Your instructions: After repeating the line containing "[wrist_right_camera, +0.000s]", stop; until then, repeat each line of the listing below exactly, starting with the first.

Provided data:
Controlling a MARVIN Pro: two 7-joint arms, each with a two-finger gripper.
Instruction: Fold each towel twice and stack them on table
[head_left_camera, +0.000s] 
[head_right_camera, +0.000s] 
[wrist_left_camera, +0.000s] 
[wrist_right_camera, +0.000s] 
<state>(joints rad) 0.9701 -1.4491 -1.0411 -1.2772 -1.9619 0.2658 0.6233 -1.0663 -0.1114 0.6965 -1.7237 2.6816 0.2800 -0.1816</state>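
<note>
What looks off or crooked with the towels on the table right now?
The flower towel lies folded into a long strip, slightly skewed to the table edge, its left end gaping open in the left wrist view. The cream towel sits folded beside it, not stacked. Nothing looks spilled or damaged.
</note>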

Reply:
Controlling a MARVIN Pro: two 7-joint arms, each with a two-finger gripper.
Instruction: Fold each towel twice and stack them on table
[head_left_camera, +0.000s] 
[head_right_camera, +0.000s] 
[wrist_left_camera, +0.000s] 
[wrist_right_camera, +0.000s] 

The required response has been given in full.